The Daytona 500, NASCAR’s marquee race, was delayed not once, but twice after rain and then a fiery crash involving Juan Pablo Montoya forced officials to stop drivers. As Cindy Boren reported:

With rain ending and the Daytona 500 moved to a Monday night prime-time spot for the first time in its history, it seemed as if nothing else unusual could happen.

Until, that is, Juan Pablo Montoya added the only element that had been missing: the surreal. He crashed into a truck carrying about 200 gallons of jet fuel and set off an enormous fire that delayed the race for over two hours and made a Twitter star of Brad Keselowski.

NASCAR, for decades, has used a jet engine to dry tracks and Daytona International Speedway had been soaked by two days of rain. A truck carries the engine, a giant blow dryer that reaches temperatures of about 1,100 degrees and can dry the track in a couple of hours.

Montoya, with drivers under caution, was trying to catch up to the pack on the 42nd lap and saw the crash coming.

“I didn’t think about the truck. I thought, I’m going to be hitting the jet and it’s not going to be fun,” he said. “Before I got there, I thought, ‘This thing is going to be on fire pretty bad’ — and it was. When you’re in the car, every time you hit like that it’s a big bang and you hit and they [his pit crew] were trying to ask me if I was okay, but I was getting out. I saw the flames and my helmet got a little burned and everything, but ... move on.”

The bizarre race was eventually won by Matt Kenseth, his second Daytona 500 title. As AP explained:

Well, NASCAR certainly knows how to make a prime-time impression.

Rain, fire and Tide laundry detergent all factored into a Daytona 500 that will go down as the most bizarre in NASCAR history.

And Brad Keselowski tweeted most of it live. From his race car. Then he provided another update minutes after crashing at 190 mph.

And oh, yeah, Matt Kenseth picked up his second Daytona 500 title.

“You would think after 65 years and running all the races that NASCAR has run ... that you’ve seen about everything,” NASCAR President Mike Helton said. “You do think about, ‘Oh, my gosh, if that can happen, what else can happen?’”

The first Daytona 500 to be postponed took more than 36 hours to complete after rain pushed it from its scheduled Sunday afternoon start to Monday at lunch, and ultimately turned it into the first ever NASCAR race run in prime-time television.

“We had a really fast car and have fast cars in the past, and I figured out a way to mess it up,” Kenseth said. “I am glad it all worked out.”

Danica Patrick also had a bizarre week at Daytona, crashing three times while also winning the pole for the Nationwide Series. She finished 38th at Daytona. As Matt Brooks reported:

Danica Patrick came to Daytona looking to make an impression in the opening race of her first season in the NASCAR Sprint Cup Series.

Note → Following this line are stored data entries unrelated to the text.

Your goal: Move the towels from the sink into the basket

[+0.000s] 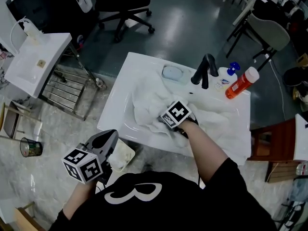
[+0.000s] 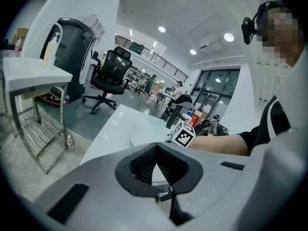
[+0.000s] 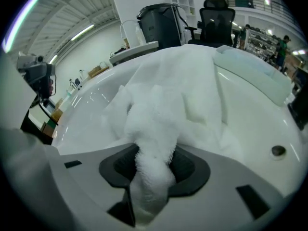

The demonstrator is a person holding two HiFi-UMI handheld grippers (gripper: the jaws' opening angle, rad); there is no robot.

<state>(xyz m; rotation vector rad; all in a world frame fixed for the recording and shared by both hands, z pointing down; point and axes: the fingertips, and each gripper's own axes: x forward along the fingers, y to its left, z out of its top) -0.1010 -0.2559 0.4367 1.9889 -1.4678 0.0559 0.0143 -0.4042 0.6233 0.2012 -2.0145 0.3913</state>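
Observation:
A heap of white towels [image 1: 149,104] lies in the white sink [image 1: 115,105]. My right gripper [image 1: 161,111] reaches into the heap from the front; in the right gripper view its jaws [image 3: 154,170] are shut on a thick fold of towel [image 3: 163,109], and the rest spreads across the basin beyond. My left gripper [image 1: 107,137] hangs below the sink's front left corner, jaws together with nothing between them [image 2: 153,172]. Just beside it sits a pale container [image 1: 123,156], partly hidden, which may be the basket.
A black faucet [image 1: 204,71], a blue-capped bottle [image 1: 227,76], an orange bottle [image 1: 242,82] and a soap dish [image 1: 172,72] line the sink's far edge. A second white basin on a metal rack [image 1: 36,61] stands left. An office chair [image 1: 122,4] stands behind.

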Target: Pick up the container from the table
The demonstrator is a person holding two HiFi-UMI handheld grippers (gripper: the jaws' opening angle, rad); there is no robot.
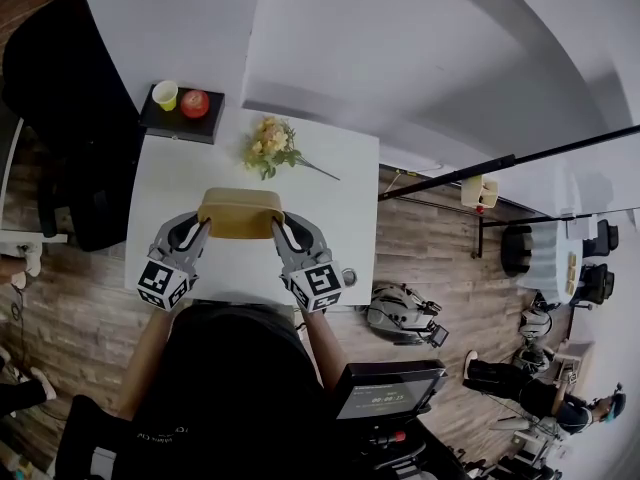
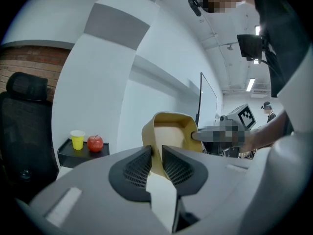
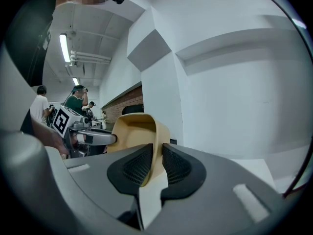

And leave an impression she did — on walls around the track, other race cars and her own No. 10 Chevrolet.

Over a four-day span, the former IndyCar Series driver experienced a season’s worth of peaks and valleys. From a scary crash during a qualifying race, to winning the pole for the Nationwide Series to a second-lap crash and a 38th place finish in Monday’s absurd Daytona 500 disaster, Patrick’s first weekend back in pack racing could not have been more eventful — or more disappointing.

In case you missed it, here’s a refresher on Patrick’s week.

Thursday: Aric Almirola bumps Patrick’s car during the Ga­tor­ade Duels qualifying race, sending her skidding across the infield. She slammed hard into an inside wall, lifting her car off its wheels, but somehow, she escaped uninjured.

“It felt pretty big,” Patrick said afterward. “I don’t know what it looked like, but it felt pretty big.”

Friday: Patrick wins pole position for Saturday’s Nationwide race, becoming the first woman to win a NASCAR pole since Shawna Robinson in 1994.

Saturday: JR Motorsports teammate Cole Whitt bumps Patrick, causing her to lose control, bump into the wall and spin onto the infield.

Monday: Elliott Sadler bumps Jimmie Johnson, turning him into the wall. Patrick is caught in the fray and spins into the infield where she narrowly avoids another collision by slipping between a pair of out of control cars on the grass. Patrick finishes 38th.